Volume 32, Number 3 (Summer) 1997

Rendall, Michael S. 1997. "Identifying and Misidentifying Single Mothers in the Panel Study of Income Dynamics: A Research Note." Journal of Human Resources 32(3):596-610.

Many studies of single motherhood and related problems of welfare use and poverty have used data from the Panel Study of Income Dynamics (PSID). Unfortunately, the PSID’s Family Unit (FU) Head definition omits subfamily single mothers not observed to leave their household of origin. Resulting biases in terms of the age, race, welfare use, and poverty status are estimated in the present study by using the 1968-85 PSID Relationship File.
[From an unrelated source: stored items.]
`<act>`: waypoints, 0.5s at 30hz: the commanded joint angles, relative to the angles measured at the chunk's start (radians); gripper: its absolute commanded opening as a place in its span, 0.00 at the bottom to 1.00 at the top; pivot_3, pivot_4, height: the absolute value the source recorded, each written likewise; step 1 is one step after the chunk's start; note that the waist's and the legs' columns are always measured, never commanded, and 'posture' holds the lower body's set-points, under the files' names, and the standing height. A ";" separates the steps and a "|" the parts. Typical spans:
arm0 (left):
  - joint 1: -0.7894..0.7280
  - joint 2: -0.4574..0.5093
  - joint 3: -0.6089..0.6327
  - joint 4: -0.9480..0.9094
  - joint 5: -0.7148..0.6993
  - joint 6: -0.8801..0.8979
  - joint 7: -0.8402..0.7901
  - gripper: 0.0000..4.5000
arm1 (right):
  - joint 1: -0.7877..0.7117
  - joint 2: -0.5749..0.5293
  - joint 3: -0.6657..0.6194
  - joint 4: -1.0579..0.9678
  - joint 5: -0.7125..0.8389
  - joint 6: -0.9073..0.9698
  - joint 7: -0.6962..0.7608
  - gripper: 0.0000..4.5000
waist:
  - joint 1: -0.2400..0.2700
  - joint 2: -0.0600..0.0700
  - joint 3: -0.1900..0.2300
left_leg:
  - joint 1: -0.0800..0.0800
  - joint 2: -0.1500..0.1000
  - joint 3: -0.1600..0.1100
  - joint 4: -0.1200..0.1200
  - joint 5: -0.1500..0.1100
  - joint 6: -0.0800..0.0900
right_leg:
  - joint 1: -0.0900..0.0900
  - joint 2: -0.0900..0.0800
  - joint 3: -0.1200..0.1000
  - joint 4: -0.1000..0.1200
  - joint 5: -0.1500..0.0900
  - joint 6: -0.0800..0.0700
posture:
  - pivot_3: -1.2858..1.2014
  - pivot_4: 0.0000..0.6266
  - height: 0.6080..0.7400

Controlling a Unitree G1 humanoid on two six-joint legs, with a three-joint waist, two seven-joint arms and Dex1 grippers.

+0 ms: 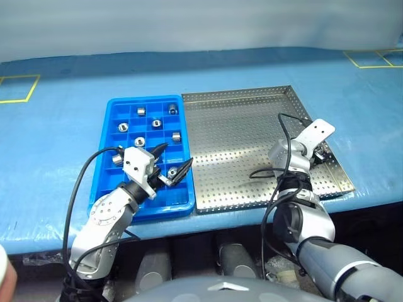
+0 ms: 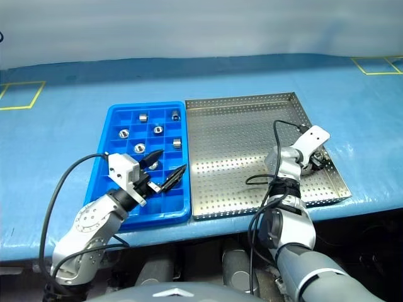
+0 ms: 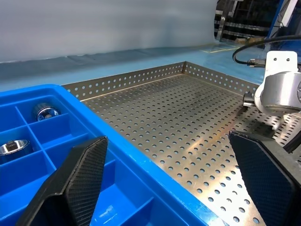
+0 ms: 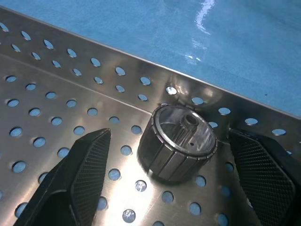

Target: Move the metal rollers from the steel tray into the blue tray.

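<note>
You had the bright blue plastic tray with its grid of small square compartments [image 1: 104,189] lying on the blue-covered table [image 1: 56,135], its right edge just beside the large square steel tray with the perforated floor and low rim [image 1: 233,138]. Several small shiny silver metal rollers [image 1: 123,128] already sat in the blue tray's far and middle compartments, mostly one to a cell.

Your left gripper [image 1: 173,162] hung over the blue tray's near right corner, its two black fingers [image 3: 77,174] spread wide and holding nothing — one over the blue compartments, the other out over the steel tray's floor.

Your right gripper [image 4: 169,174] was down at the steel tray's right side, close to the rim [image 2: 327,157]. In the right wrist view one ribbed silver roller with a hollow centre [image 4: 178,146] stood on end on the perforated floor, right against the inside of the rim wall. The right fingers [image 4: 84,165] were open and stood on either side of that roller with a clear gap on both sides — not touching it. The rest of the steel tray's floor that you could see from the head views carried no other rollers that I could make out.
</note>
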 commanded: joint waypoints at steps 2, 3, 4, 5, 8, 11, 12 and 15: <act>-0.004 0.001 0.012 -0.034 -0.011 -0.023 -0.010 1.00 | -0.009 -0.023 0.011 0.015 -0.008 -0.019 -0.006 0.73 | 0.002 0.000 0.000 | 0.000 0.000 0.000 0.000 0.000 0.000 | 0.000 0.000 0.000 0.000 0.000 0.000 | 0.52 0.24 1.00; -0.004 0.001 0.012 -0.034 -0.011 -0.023 -0.010 1.00 | -0.009 -0.023 0.012 0.015 -0.007 -0.020 -0.008 0.65 | 0.003 0.000 0.000 | 0.000 0.000 0.000 0.000 0.000 0.000 | 0.000 0.000 0.000 0.000 0.000 0.000 | 0.52 0.24 1.00; -0.004 0.001 0.012 -0.032 -0.012 -0.023 -0.011 1.00 | -0.007 -0.022 0.013 0.011 -0.006 -0.019 -0.009 0.59 | 0.003 0.000 0.000 | 0.000 0.000 0.000 0.000 0.000 0.000 | 0.000 0.000 0.000 0.000 0.000 0.000 | 0.52 0.24 1.00; -0.003 0.001 0.012 -0.032 -0.012 -0.024 -0.012 1.00 | -0.004 -0.021 0.013 0.005 -0.005 -0.018 -0.010 0.50 | 0.004 0.000 0.000 | 0.000 0.000 0.000 0.000 0.000 0.000 | 0.000 0.000 0.000 0.000 0.000 0.000 | 0.52 0.24 1.00; -0.001 0.002 0.013 -0.029 -0.012 -0.026 -0.016 1.00 | 0.012 -0.003 0.020 -0.040 -0.005 -0.002 -0.013 0.38 | 0.004 0.000 0.000 | 0.000 0.000 0.000 0.000 0.000 0.000 | 0.000 0.000 0.000 0.000 0.000 0.000 | 0.52 0.24 1.00; 0.001 0.004 0.020 -0.027 -0.013 -0.028 -0.018 1.00 | 0.050 0.039 0.076 -0.194 -0.018 0.061 0.031 0.38 | 0.003 0.000 0.000 | 0.000 0.000 0.000 0.000 0.000 0.000 | 0.000 0.000 0.000 0.000 0.000 0.000 | 0.52 0.24 1.00; 0.003 0.004 0.023 -0.028 -0.013 -0.028 -0.018 1.00 | 0.066 0.051 0.098 -0.252 -0.024 0.084 0.050 0.38 | 0.002 0.001 0.000 | 0.000 0.000 0.000 0.000 0.000 0.000 | 0.000 0.000 0.000 0.000 0.000 0.000 | 0.52 0.24 1.00; 0.017 0.002 0.036 -0.034 -0.002 -0.030 -0.005 1.00 | 0.147 0.066 0.251 -0.523 -0.036 0.220 0.212 0.38 | 0.002 0.004 0.002 | 0.000 0.001 0.000 -0.001 0.000 0.000 | -0.001 0.000 0.000 0.001 0.001 0.001 | 0.52 0.24 1.00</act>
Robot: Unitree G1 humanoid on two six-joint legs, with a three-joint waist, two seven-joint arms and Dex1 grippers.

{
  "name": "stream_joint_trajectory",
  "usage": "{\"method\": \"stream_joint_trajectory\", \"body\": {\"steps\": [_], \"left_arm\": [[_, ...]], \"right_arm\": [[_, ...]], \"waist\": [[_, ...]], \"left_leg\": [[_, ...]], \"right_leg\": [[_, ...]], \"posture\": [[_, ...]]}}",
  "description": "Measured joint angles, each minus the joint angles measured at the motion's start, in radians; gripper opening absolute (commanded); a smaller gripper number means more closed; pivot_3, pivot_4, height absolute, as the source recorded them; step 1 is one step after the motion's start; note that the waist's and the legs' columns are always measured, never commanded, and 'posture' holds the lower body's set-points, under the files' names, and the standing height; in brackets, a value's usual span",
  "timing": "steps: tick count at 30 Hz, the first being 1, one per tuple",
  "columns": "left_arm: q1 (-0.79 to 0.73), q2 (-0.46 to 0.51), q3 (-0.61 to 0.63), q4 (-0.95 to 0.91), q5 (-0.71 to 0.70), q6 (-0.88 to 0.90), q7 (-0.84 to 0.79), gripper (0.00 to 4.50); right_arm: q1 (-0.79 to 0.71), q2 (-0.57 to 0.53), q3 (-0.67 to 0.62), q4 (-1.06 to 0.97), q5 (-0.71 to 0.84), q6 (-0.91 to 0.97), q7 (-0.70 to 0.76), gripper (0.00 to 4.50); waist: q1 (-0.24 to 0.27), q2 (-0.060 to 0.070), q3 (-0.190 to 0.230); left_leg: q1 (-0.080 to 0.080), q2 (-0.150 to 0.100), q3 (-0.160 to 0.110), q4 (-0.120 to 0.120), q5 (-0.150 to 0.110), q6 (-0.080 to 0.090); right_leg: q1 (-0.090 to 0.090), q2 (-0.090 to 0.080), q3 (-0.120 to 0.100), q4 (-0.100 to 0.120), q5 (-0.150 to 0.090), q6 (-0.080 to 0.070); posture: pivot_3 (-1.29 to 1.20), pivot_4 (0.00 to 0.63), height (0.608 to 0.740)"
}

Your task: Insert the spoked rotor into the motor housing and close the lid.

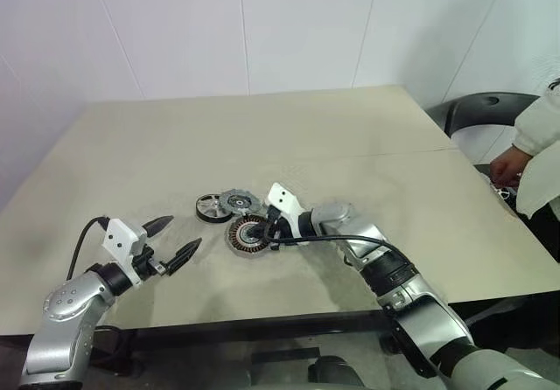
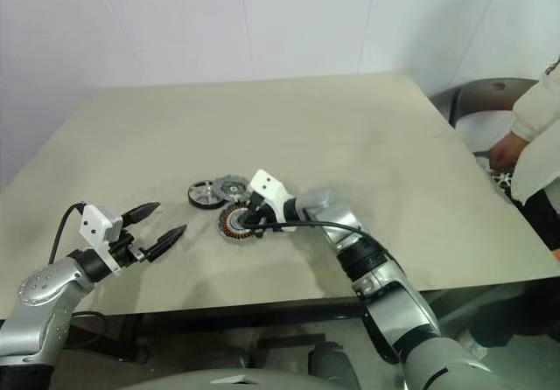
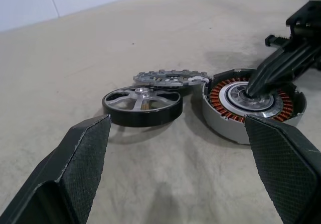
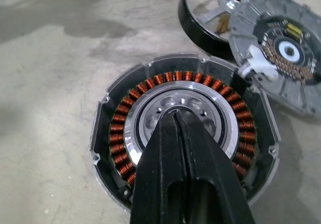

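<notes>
The motor housing (image 4: 125,128), with a ring of copper windings, lies flat on the beige table (image 1: 175,136). My right gripper (image 4: 173,114) is shut, its fingertips pressed together on the housing's silver centre hub, with nothing between them. Just beyond the housing lies the grey notched lid (image 1: 238,201), overlapping the rim of the spoked rotor (image 1: 210,207), which rests flat to its left. My left gripper (image 1: 185,233) hovers open to the left of the parts, pointing at them and touching nothing. In the left wrist view the rotor (image 3: 143,106) and housing (image 3: 253,106) sit ahead of its fingers.
A person in a white sleeve (image 1: 538,132) stands at the table's right side, a hand (image 1: 510,164) near the edge. A dark chair (image 1: 481,110) is behind the far right corner. The table's front edge runs close below both arms.
</notes>
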Motion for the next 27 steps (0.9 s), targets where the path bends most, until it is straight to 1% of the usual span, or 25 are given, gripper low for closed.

Substantial undercounts of single mothers in the younger ages and some overcounts at older ages are found, especially for black mothers.

Michael S. Rendall is an assistant professor in the Department of Policy Analysis and Management at Cornell University. Partial support was received from USDA Hatch Grant 322-6414 and a Cornell University Life Course Center Innovative Research Grant. Relationship-File single-mother coding was done in collaboration with Robert Moffitt, under NICHD Grant 401-HD27248-03. Research assistance from Raisa Bahchieva, Jinxu Fu, Marlene Lee, and Sara Rahman is gratefully acknowledged, as is Sandra Hofferth’s alerting the author to the development of the PSID Relationship File, and Martha Hill and other Survey Research Center staff’s valuable assistance in the use of this file. Helpful comments on an earlier version, presented at the 1995 Population Association of America conference, were received from Robert Hutchens, Marlene Lee, and Robert Moffitt. The data used in this article can be obtained November 1997 through December 2000 from Michael Rendall, 120 MVR Hall, Cornell University. Ithaca, NY 14853-4401.